The case for sovereign AI infrastructure
Engineers accustomed to cloud-native environments and managed services often find the transition to bare-metal hardware jarring. In the cloud, hardware abstraction means that firmware updates, driver conflicts, and physical networking are invisible concerns. On bare-metal systems, these layers must be managed deliberately.
Despite this friction, the strategic value of local, sovereign AI infrastructure is clear. An on-premises workstation isolates sensitive research from third-party telemetry, guarantees predictable latency, and eliminates recurring computational costs. Platforms built on modern architecture—such as the Geekom A9 with Ryzen AI Max+ 395—offer strong local capabilities. This model ships with 128GB of high-bandwidth, quad-channel LPDDR5X memory. Properly configured, it can yield up to 64GB of dedicated memory to the GPU via the BIOS, transforming a compact desktop unit into an AI workstation capable of running 70-billion-parameter models entirely in RAM.
Reaching that state of stability, however, can be a demanding process. What follows is a record of the specific interventions required to stabilise the hardware and install Ubuntu 26.04 Server.
The NVMe storage failure
The device was unstable from the outset. When attempting to install an operating system, the system would drop the NVMe storage volumes entirely, leading to dracut and dev-mapper emergency mode errors. The operating system did not fail; rather, we lost the mapping to the underlying physical drive.
In our case, this instability stemmed from the factory firmware (BIOS v0.12). Updating the main BIOS to v0.13 and the Embedded Controller to v0.17 stabilised the PCI lanes and kept the storage subsystem accessible.
Bypassing the firmware boot loop
In our testing, we found updating the BIOS using the vendor’s automated USB script unreliable. Following an apparently successful update, the motherboard entered an EFI Shell boot loop. The system read the startup.nsh script on the USB drive during each power cycle and attempted to flash the ROM repeatedly.
To break this loop, we had to intervene manually via the EFI shell:
- Enter the boot menu during startup and select the UEFI: Internal Shell.
- Locate the USB volume (typically mapped as
fs1:).
- Execute the flash utility manually, appending the flags required to force the update:
AfuEfix64.exe [BIOS_FILE].bin /p /b /n /x /update
The /update flag was critical in our case; without it, the utility appeared only to verify the binary rather than commit the firmware change. The EFI shell also rendered in an exceptionally small font on a modern display, so using a smartphone camera to photograph the screen and check for typos before execution proved helpful.
After the main BIOS flash, we also had to update the Embedded Controller (EC). The EC handles out-of-band management tasks such as fan curves and power states. Navigating to the EC folder on the USB drive and running the manual flash tool kept thermal management synchronised with the new BIOS instructions.

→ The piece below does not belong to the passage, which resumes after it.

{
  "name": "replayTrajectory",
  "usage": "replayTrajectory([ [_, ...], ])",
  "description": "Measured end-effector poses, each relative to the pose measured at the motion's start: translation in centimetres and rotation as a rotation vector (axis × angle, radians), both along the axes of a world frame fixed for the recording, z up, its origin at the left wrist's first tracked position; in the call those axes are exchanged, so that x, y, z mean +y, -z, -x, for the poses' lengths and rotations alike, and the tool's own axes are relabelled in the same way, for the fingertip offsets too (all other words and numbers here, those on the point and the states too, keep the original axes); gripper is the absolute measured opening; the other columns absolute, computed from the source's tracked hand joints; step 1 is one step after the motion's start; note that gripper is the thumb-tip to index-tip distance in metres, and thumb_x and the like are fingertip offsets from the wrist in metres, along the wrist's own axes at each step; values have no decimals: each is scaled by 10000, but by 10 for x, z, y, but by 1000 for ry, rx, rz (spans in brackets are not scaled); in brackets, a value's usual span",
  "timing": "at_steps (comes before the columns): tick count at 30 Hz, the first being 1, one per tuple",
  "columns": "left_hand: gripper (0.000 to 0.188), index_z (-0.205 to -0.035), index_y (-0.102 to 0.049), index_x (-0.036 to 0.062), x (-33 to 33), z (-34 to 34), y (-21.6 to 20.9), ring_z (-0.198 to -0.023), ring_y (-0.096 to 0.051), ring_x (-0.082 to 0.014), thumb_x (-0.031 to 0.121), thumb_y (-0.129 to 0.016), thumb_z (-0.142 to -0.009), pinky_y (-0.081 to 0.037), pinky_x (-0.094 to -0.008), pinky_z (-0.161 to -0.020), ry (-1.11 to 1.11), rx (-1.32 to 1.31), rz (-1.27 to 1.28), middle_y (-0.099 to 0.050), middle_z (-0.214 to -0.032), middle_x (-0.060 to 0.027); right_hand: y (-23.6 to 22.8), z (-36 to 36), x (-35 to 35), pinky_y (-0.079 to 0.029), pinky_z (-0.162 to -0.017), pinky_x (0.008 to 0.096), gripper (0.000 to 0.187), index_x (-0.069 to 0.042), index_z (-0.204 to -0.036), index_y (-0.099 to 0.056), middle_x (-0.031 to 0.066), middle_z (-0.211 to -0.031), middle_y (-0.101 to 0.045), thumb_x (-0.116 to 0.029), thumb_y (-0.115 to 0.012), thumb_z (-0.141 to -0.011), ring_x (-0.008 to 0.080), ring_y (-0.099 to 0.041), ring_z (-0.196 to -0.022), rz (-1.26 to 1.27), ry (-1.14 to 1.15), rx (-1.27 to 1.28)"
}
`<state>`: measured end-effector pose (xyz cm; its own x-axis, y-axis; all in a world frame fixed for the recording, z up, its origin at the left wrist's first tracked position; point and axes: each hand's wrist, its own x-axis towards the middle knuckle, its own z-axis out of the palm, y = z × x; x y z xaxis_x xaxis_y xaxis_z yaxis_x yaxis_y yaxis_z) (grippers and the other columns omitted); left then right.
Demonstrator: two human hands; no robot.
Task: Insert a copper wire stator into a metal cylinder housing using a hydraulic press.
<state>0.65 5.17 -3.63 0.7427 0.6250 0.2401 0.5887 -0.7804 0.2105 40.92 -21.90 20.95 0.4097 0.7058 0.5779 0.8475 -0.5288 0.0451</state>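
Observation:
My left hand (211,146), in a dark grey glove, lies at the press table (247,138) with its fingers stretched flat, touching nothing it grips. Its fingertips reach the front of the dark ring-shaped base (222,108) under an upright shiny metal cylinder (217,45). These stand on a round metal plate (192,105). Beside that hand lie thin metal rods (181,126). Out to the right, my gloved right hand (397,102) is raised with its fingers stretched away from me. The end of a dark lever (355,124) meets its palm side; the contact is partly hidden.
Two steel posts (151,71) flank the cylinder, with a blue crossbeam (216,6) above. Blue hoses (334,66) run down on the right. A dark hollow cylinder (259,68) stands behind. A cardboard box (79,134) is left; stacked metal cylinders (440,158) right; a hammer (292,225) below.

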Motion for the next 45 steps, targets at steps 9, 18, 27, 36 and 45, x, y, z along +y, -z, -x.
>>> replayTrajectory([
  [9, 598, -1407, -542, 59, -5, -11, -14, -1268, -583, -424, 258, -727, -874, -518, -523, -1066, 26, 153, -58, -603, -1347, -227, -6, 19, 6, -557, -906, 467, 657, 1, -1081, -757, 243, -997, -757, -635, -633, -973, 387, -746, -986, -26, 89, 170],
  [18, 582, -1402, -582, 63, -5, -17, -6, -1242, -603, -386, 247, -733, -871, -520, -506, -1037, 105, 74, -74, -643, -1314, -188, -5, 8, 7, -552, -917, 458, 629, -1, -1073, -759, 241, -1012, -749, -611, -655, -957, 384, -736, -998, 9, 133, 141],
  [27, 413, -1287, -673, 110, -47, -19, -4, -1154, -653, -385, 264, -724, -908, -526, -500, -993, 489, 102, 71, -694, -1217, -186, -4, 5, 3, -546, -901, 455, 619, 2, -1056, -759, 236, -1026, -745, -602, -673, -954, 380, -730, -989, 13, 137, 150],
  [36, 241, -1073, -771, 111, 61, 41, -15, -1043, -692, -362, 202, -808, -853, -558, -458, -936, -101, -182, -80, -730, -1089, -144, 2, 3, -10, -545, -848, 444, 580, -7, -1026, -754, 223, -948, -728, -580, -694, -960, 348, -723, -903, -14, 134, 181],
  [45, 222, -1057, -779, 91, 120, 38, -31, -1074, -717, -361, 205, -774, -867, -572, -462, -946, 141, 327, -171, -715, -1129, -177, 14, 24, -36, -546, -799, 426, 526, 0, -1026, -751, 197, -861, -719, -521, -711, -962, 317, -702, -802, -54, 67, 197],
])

Crucially, remove the USB drive physically before rebooting to prevent the shell from re-engaging the automated script.
Installing Ubuntu 26.04
In our testing, earlier versions of Ubuntu, such as 24.04, lacked the recent kernel support required for AMD’s Ryzen AI Max 300 series, resulting in fatal amdgpu initialisation errors. On Ubuntu 26.04 development builds, running kernel 7.0.0-14, that issue was resolved natively. However, to reach the installer dialogue reliably without black screens, we still had to append the nomodeset parameter to the GRUB boot line. This forces a basic software framebuffer until the installation completes.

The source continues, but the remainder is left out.